__Dataset entries__
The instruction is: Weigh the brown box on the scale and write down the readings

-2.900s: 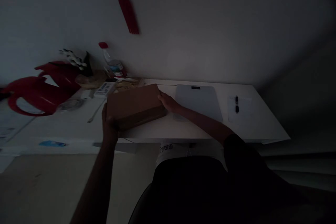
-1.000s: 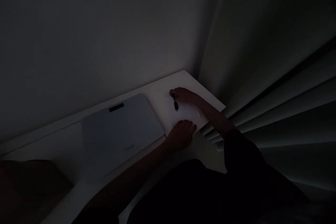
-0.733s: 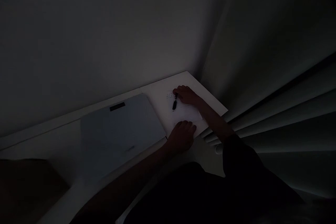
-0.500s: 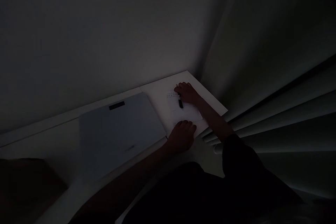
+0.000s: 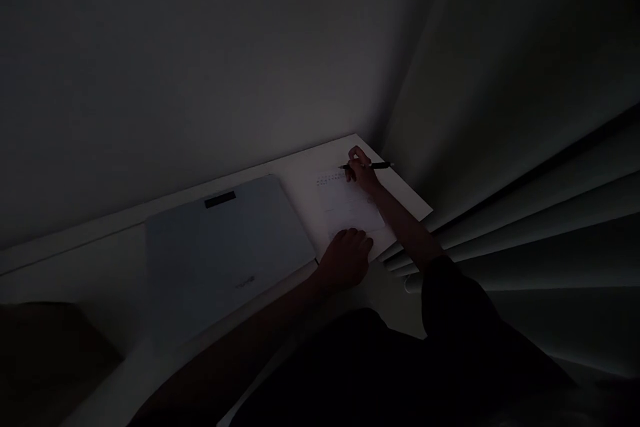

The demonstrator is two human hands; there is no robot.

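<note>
A white sheet of paper (image 5: 350,210) with rows of small writing along its top lies at the right end of the white desk. My right hand (image 5: 363,170) is over the paper's upper right, its fingers closed round a black pen (image 5: 381,165). The pen slants nearly level, its thin tip pointing left toward the writing. At the paper's lower edge rests my left hand (image 5: 346,257), knuckles up and fingers curled; whatever may be under the fingers is hidden.
Left of the paper, a closed grey laptop (image 5: 230,253) with a small black strip (image 5: 220,199) near its back edge lies on the desk (image 5: 295,167). A wall is behind; folded curtains (image 5: 525,213) hang at right. Something dark (image 5: 50,360) is at lower left.
The pen has swung from pointing down toward me to lying nearly level, its thick end now at the right. My right hand has shifted slightly and regripped it. My left hand has hardly moved.
</note>
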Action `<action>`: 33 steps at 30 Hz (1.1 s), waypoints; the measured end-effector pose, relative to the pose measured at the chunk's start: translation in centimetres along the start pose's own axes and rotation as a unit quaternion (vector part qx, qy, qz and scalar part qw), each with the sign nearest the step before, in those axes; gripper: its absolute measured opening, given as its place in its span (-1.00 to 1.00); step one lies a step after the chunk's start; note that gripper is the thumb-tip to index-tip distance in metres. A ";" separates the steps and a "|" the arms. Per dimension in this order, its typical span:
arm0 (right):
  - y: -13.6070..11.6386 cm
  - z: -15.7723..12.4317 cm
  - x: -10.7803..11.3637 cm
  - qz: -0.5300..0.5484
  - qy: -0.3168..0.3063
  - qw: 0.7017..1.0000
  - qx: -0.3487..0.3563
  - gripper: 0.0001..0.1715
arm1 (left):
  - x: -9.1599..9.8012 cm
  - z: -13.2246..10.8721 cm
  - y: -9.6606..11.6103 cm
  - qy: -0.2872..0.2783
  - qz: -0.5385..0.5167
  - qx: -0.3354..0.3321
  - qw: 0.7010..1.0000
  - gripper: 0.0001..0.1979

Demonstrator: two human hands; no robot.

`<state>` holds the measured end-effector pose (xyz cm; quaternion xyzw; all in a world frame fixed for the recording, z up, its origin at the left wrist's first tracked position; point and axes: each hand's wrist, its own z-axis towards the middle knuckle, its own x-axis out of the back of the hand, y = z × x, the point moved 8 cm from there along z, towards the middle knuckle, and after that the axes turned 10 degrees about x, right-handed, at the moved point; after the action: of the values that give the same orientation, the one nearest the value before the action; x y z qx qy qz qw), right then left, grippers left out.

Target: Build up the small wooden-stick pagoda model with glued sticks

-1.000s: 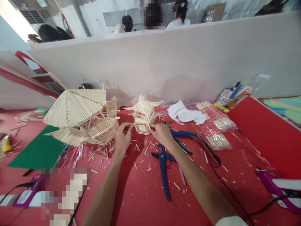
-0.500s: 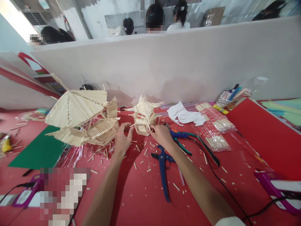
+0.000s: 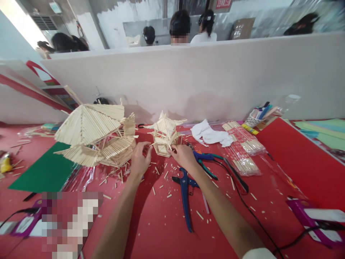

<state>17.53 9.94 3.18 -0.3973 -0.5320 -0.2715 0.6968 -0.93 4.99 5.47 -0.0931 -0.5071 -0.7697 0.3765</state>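
Small pale wooden-stick pavilion model [image 3: 165,126] stood upright mid-frame on red surface [image 3: 156,230]. Bare right hand [image 3: 183,156] was nearer, fingertips at its lower front; bare left hand [image 3: 140,158] sat just beside its left edge. Couldn't tell whether either grip pinched anything.

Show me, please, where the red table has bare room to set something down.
Nearly bare, with a few scraps: the near table between the left forearm and the blue cutter. Crowded: between the left hand and right hand, where stick pieces lie before the small stick house.
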 end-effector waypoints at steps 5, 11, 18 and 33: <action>0.0 0.0 0.0 -0.004 -0.001 1.000 0.002 -0.65 | -0.1 0.1 -0.3 -0.001 -0.001 0.008 1.000 -0.83; 0.0 0.1 -0.2 -0.006 -0.010 1.000 0.000 -0.65 | -0.1 0.0 -0.2 0.003 -0.005 -0.001 1.000 -0.84; -0.1 0.1 -0.2 -0.015 -0.008 1.000 0.007 -0.64 | -0.1 0.0 0.0 0.000 -0.004 0.000 1.000 -0.85; -0.2 0.0 -0.1 -0.021 -0.014 1.000 0.001 -0.61 | 0.1 0.2 -0.4 -0.015 0.006 0.010 1.000 -0.85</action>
<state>17.36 9.81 3.13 -0.3896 -0.5499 -0.2798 0.6837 -1.35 5.19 5.34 -0.1039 -0.5196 -0.7609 0.3744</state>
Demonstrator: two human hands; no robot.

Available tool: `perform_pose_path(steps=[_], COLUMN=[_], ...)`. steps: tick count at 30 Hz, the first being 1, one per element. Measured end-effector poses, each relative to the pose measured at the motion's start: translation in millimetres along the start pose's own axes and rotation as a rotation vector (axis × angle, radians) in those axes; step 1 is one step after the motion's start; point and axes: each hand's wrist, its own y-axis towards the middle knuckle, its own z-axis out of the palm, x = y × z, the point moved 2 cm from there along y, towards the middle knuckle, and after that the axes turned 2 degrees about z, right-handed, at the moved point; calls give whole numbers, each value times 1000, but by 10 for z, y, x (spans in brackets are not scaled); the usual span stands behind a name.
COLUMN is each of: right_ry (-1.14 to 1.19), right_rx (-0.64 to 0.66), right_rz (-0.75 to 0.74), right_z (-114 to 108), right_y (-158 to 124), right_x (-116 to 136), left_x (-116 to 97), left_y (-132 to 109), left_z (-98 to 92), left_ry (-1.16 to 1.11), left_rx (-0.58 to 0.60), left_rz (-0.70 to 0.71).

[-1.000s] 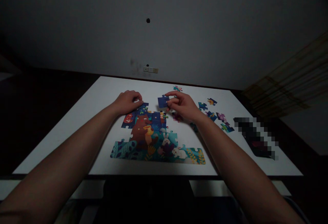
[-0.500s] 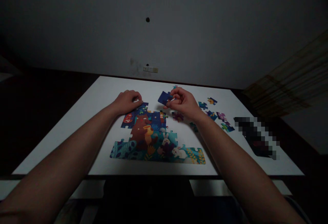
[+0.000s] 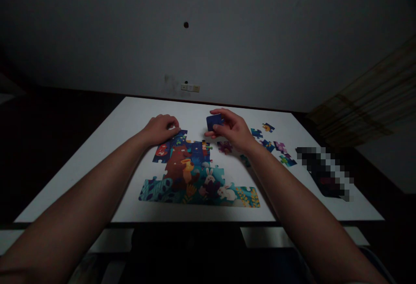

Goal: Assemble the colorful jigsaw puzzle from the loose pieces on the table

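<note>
My right hand (image 3: pixel 230 130) is closed on a dark blue jigsaw piece (image 3: pixel 213 122), pinched between thumb and fingers and tilted up above the table. Below it lies a partly joined jigsaw puzzle (image 3: pixel 186 169) with a brown bear, a yellow jug and white rabbits. The curled fingers of my left hand (image 3: pixel 162 129) rest by the puzzle's upper left edge, the thumb tip touching or nearly touching its top piece. Whatever is under those fingers is hidden. A loose purple piece (image 3: pixel 225 147) sits just right of the puzzle, near my right wrist.
Several loose pieces, one with an orange figure (image 3: pixel 268 127) and one pink-purple (image 3: pixel 280 147), lie right of my right hand. A dark object, partly pixelated (image 3: pixel 320 175), is near the right edge of the white table (image 3: pixel 91 158). A wall with sockets (image 3: pixel 190 88) stands behind.
My right hand has turned the blue piece more upright and shifted it slightly right. My left hand and the joined puzzle look unmoved.
</note>
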Motion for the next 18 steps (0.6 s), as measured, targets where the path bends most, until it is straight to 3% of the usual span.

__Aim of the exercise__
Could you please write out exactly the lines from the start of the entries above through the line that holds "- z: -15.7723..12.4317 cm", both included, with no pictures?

__Answer below__
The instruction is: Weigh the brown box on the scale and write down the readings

-2.900s: 
-1.000s: 
-0.733s: 
-0.500s: 
+0.000s: 

The demonstrator is two human hands; there is no robot.

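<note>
A white sheet of paper (image 5: 350,210) with rows of small writing along its top lies at the right end of the white desk. My right hand (image 5: 363,170) is over the paper's upper right, its fingers closed round a black pen (image 5: 381,165). The pen slants nearly level, its thin tip pointing left toward the writing. At the paper's lower edge rests my left hand (image 5: 346,257), knuckles up and fingers curled; whatever may be under the fingers is hidden.
Left of the paper, a closed grey laptop (image 5: 230,253) with a small black strip (image 5: 220,199) near its back edge lies on the desk (image 5: 295,167). A wall is behind; folded curtains (image 5: 525,213) hang at right. Something dark (image 5: 50,360) is at lower left.
The pen has swung from pointing down toward me to lying nearly level, its thick end now at the right. My right hand has shifted slightly and regripped it. My left hand has hardly moved.
</note>
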Action `<action>`: 33 steps at 30 Hz (1.1 s), waypoints; the measured end-effector pose, relative to the pose measured at the chunk's start: translation in centimetres along the start pose's own axes and rotation as a unit quaternion (vector part qx, qy, qz and scalar part qw), each with the sign nearest the step before, in those axes; gripper: its absolute measured opening, given as its place in its span (-1.00 to 1.00); step one lies a step after the chunk's start; note that gripper is the thumb-tip to index-tip distance in metres. A ";" separates the steps and a "|" the arms. Per dimension in this order, its typical span:
arm0 (right):
  - y: -13.6070..11.6386 cm
  - z: -15.7723..12.4317 cm

The answer requires nothing further.